> _Exercise goal_
Only one stretch of the data below is wanted: the lines starting at the one with "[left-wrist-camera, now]" and ending at the one with "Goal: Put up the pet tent", both included, given again exactly.

Entries taken from a collection:
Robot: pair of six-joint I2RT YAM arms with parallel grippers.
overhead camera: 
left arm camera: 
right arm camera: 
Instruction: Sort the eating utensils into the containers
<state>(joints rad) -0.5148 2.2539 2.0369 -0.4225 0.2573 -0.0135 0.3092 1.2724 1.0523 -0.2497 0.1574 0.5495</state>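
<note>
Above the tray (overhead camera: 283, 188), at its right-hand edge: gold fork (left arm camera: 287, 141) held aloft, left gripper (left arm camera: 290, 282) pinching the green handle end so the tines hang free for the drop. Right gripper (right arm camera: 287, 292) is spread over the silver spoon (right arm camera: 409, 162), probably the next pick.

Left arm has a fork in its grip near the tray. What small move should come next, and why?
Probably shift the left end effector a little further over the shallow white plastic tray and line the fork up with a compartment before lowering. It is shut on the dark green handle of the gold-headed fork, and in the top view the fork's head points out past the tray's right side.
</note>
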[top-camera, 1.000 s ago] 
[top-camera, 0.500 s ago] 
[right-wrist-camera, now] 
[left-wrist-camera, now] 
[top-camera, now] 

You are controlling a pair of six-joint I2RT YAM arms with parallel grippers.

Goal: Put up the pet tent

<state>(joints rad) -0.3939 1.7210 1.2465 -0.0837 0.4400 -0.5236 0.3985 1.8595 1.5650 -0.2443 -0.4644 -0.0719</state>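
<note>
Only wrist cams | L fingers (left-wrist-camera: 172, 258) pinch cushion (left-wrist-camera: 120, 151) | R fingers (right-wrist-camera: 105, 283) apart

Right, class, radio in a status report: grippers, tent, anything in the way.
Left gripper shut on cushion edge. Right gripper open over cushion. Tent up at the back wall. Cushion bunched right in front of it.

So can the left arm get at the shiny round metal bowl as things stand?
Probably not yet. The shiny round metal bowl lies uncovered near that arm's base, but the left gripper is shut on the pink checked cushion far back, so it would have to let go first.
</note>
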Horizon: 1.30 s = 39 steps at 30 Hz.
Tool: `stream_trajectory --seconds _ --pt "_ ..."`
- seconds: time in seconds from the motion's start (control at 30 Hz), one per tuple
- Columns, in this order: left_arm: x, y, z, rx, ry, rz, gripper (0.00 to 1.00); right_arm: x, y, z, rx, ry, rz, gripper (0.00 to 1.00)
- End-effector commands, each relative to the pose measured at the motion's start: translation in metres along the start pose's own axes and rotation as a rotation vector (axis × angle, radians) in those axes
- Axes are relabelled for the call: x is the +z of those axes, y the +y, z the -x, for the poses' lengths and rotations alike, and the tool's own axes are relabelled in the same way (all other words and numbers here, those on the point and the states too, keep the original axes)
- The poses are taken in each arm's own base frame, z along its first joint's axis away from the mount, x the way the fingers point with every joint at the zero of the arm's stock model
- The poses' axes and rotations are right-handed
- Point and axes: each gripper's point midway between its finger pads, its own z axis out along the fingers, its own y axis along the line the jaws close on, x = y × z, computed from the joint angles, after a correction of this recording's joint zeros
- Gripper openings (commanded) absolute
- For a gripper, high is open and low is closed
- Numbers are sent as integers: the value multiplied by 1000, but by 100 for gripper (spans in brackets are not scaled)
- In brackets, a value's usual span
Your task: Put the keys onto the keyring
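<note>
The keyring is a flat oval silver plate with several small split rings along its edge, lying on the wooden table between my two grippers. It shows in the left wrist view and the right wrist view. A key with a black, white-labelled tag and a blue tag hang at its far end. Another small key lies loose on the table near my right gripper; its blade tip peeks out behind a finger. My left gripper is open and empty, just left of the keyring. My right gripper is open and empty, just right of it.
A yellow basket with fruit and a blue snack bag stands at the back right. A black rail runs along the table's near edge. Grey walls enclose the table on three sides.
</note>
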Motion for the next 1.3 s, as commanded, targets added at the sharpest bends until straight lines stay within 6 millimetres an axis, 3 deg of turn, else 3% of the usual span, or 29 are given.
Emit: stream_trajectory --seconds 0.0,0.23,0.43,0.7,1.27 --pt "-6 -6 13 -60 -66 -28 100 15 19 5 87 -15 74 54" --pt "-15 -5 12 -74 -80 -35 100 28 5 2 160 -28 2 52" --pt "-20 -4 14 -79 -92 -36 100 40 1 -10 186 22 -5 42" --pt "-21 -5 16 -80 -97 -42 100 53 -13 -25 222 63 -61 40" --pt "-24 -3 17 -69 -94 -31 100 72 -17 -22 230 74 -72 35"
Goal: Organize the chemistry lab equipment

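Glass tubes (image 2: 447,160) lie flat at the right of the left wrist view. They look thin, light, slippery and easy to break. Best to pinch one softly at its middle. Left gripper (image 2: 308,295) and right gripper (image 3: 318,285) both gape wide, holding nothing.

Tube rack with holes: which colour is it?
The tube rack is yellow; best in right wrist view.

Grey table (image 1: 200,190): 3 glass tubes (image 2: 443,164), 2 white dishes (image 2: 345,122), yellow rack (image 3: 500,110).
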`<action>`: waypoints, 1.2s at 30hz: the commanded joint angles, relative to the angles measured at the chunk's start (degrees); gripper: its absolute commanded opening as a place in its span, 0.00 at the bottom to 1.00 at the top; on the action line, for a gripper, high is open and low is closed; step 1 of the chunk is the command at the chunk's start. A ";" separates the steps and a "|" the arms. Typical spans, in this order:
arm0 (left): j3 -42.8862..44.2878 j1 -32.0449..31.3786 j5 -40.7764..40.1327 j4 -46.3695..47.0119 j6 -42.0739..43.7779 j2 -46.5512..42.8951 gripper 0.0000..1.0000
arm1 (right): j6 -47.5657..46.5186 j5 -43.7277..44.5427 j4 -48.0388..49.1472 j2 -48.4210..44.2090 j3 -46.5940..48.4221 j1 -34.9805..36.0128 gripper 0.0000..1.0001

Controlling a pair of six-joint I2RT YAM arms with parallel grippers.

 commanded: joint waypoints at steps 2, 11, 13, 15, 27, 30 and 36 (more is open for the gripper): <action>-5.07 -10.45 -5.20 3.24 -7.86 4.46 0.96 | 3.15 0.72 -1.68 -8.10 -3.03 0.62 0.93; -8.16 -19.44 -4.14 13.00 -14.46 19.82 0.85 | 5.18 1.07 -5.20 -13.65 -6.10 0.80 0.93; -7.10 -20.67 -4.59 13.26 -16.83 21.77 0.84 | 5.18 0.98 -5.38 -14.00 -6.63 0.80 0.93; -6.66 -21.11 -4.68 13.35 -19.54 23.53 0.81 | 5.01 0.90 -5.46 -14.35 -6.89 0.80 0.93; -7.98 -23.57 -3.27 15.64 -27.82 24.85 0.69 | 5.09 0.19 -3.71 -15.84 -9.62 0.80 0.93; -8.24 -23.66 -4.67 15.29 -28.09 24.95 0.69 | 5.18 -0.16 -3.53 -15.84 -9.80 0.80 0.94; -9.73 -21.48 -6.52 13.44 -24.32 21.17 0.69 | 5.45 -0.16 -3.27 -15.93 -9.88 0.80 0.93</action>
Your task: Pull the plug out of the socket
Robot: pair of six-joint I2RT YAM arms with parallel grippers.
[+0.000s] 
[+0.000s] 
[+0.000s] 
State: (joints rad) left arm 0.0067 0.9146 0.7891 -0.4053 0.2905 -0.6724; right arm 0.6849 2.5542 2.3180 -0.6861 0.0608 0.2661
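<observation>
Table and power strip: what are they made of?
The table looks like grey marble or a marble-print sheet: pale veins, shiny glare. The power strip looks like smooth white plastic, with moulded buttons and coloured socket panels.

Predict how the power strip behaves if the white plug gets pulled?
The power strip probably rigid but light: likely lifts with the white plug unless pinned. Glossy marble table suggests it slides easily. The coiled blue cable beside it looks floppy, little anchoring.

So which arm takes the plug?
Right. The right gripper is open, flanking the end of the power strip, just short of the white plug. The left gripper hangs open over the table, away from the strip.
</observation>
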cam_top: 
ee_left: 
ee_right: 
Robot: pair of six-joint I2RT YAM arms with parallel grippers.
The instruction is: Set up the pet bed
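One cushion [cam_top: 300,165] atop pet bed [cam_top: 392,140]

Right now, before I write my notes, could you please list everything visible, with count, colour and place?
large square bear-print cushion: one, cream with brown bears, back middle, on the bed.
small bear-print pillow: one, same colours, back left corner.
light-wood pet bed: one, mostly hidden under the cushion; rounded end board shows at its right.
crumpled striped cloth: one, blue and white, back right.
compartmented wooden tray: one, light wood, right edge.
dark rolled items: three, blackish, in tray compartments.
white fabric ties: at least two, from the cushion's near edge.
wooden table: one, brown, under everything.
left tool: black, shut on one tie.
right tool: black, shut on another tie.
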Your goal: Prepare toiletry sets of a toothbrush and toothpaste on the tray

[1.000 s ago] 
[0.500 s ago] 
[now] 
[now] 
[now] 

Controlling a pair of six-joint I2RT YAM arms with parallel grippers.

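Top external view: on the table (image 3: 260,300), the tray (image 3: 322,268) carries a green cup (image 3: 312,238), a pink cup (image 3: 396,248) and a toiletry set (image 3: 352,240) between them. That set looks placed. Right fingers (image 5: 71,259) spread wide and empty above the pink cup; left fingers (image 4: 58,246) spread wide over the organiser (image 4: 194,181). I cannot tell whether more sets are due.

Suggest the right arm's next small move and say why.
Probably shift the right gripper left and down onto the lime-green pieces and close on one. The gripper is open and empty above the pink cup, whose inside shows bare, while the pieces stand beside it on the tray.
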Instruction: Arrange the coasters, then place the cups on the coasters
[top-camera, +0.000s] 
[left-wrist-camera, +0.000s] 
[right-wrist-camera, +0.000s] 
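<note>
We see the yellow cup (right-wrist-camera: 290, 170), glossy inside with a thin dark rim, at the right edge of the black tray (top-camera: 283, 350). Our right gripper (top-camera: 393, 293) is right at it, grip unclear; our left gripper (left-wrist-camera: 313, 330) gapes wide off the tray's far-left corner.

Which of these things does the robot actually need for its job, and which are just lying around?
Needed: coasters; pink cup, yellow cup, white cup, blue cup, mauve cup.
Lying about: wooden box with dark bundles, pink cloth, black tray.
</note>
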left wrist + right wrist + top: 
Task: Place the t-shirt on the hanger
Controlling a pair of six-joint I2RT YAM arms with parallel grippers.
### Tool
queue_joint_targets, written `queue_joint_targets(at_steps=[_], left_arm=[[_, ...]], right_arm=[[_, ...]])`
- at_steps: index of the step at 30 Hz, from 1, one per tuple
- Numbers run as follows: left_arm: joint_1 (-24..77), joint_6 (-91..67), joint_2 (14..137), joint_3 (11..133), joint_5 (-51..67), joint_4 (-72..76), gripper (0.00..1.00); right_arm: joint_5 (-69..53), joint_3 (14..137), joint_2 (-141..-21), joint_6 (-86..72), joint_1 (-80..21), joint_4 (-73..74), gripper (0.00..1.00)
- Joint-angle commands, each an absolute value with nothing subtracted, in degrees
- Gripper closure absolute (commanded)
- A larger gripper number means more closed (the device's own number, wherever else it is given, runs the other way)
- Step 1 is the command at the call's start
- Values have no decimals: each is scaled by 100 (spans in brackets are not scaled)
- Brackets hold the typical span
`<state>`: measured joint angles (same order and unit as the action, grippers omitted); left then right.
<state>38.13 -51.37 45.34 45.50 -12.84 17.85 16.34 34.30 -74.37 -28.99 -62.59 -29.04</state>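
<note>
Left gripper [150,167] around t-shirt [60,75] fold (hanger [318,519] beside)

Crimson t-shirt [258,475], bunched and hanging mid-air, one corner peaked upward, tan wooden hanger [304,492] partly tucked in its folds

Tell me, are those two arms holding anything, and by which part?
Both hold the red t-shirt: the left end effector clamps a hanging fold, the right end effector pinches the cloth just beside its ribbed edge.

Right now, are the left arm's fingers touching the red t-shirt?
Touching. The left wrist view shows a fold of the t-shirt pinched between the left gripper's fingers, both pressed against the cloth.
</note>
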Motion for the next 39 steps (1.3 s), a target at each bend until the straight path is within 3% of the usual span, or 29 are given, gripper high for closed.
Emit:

> _Finished exercise_
[left-wrist-camera, now] 
[top-camera, now] 

You are controlling a pair of six-joint I2RT YAM arms with parallel grippers.

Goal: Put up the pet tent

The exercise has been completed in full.